### Task to complete
Beneath this line are the data; copy exactly the part of them that opens with the line containing "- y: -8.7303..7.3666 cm" and closes with the line containing "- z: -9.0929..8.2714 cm", and only that part.

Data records
BEGIN

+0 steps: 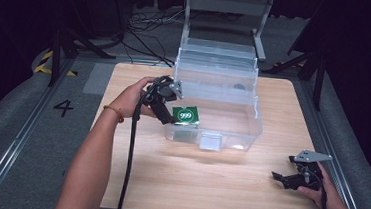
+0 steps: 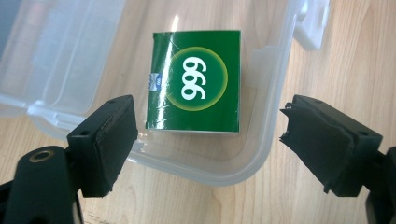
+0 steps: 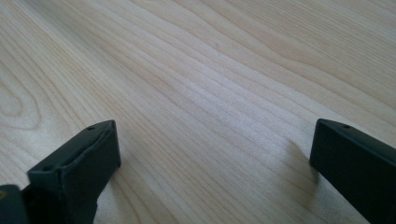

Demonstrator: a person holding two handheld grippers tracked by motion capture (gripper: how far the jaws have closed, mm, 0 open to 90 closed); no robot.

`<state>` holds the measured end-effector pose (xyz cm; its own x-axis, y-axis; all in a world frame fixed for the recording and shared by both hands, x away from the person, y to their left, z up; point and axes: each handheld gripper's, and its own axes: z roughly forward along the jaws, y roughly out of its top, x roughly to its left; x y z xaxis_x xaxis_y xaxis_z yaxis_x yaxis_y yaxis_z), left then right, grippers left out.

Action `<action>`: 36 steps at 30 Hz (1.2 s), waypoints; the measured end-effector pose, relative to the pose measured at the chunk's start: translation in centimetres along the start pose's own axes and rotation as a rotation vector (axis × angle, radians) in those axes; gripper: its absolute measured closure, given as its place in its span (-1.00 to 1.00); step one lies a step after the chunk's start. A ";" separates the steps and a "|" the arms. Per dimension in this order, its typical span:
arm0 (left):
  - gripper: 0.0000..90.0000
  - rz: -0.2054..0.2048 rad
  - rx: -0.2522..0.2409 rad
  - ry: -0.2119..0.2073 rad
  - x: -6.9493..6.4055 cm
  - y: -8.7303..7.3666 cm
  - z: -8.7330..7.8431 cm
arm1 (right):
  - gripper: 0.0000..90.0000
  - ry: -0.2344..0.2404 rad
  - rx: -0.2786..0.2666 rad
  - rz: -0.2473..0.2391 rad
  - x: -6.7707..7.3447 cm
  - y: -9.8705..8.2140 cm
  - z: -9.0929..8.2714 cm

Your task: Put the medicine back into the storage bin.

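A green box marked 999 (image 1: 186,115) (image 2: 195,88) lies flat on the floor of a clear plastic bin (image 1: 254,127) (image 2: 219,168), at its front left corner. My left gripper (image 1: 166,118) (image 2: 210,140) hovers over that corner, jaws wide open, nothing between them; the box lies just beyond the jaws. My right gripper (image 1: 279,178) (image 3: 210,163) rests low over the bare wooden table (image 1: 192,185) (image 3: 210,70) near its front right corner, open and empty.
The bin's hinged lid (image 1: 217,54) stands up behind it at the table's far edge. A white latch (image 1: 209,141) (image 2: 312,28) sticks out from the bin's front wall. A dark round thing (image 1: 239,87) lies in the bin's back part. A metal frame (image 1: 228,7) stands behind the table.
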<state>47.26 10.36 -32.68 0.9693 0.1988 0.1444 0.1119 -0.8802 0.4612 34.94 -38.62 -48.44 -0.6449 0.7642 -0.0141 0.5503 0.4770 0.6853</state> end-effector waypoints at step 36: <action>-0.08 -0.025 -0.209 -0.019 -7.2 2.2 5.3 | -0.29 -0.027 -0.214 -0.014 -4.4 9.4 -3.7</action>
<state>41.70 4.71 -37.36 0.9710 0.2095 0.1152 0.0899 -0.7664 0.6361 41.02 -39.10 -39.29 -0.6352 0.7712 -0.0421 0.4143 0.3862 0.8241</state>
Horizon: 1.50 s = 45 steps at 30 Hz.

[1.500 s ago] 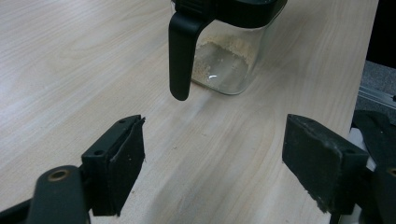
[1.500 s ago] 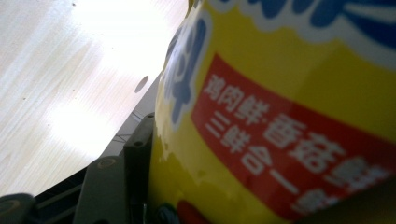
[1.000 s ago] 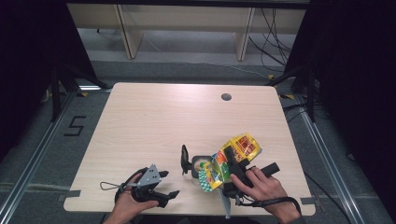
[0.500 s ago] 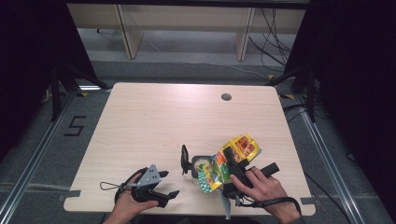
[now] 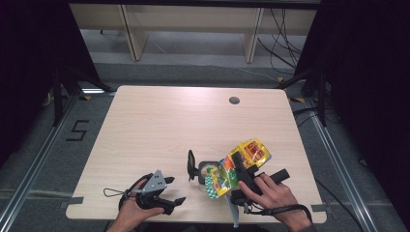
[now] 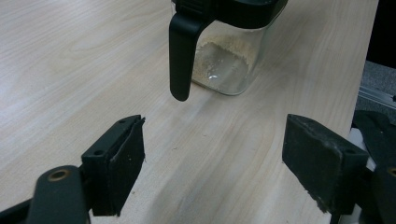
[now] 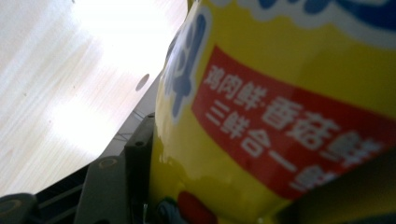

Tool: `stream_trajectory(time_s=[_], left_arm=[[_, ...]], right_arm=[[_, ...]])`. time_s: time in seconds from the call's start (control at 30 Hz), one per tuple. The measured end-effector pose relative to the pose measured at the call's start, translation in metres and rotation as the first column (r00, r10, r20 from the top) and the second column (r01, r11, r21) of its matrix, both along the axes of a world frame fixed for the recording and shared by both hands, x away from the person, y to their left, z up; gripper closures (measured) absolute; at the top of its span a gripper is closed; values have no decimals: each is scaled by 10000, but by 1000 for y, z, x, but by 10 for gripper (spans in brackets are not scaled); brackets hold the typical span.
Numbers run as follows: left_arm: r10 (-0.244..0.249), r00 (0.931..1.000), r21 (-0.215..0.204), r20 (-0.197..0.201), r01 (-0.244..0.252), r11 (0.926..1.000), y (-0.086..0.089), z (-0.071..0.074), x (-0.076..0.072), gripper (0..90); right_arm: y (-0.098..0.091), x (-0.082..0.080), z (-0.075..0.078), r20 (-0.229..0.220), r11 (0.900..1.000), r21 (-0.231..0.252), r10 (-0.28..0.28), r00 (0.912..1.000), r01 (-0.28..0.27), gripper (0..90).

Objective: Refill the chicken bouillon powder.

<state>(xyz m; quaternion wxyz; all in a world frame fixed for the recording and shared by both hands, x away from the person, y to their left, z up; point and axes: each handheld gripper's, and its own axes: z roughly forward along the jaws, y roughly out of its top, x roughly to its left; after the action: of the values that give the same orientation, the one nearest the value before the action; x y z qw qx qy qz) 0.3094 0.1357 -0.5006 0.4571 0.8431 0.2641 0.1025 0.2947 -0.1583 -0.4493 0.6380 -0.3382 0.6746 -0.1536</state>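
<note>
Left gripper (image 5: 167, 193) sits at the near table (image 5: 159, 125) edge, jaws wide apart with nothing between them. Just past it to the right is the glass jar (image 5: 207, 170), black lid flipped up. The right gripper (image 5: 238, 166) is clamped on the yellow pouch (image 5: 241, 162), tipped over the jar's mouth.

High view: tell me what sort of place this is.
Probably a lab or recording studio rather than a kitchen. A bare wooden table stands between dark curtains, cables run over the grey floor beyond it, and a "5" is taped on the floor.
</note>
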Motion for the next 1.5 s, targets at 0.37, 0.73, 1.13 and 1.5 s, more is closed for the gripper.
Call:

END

### Response to this exercise
  - y: -8.7303..7.3666 cm
  - z: -8.7330..7.8431 cm
arm1 (right):
  - gripper: 0.0000..90.0000
  - ry: -0.2344..0.2404 rad
  - rx: -0.2786..0.2666 rad
  - rz: -0.2473..0.2391 rad
  - x: -6.7707..7.3447 cm
  - y: -9.8705..8.2140 cm
  - z: -9.0929..8.2714 cm

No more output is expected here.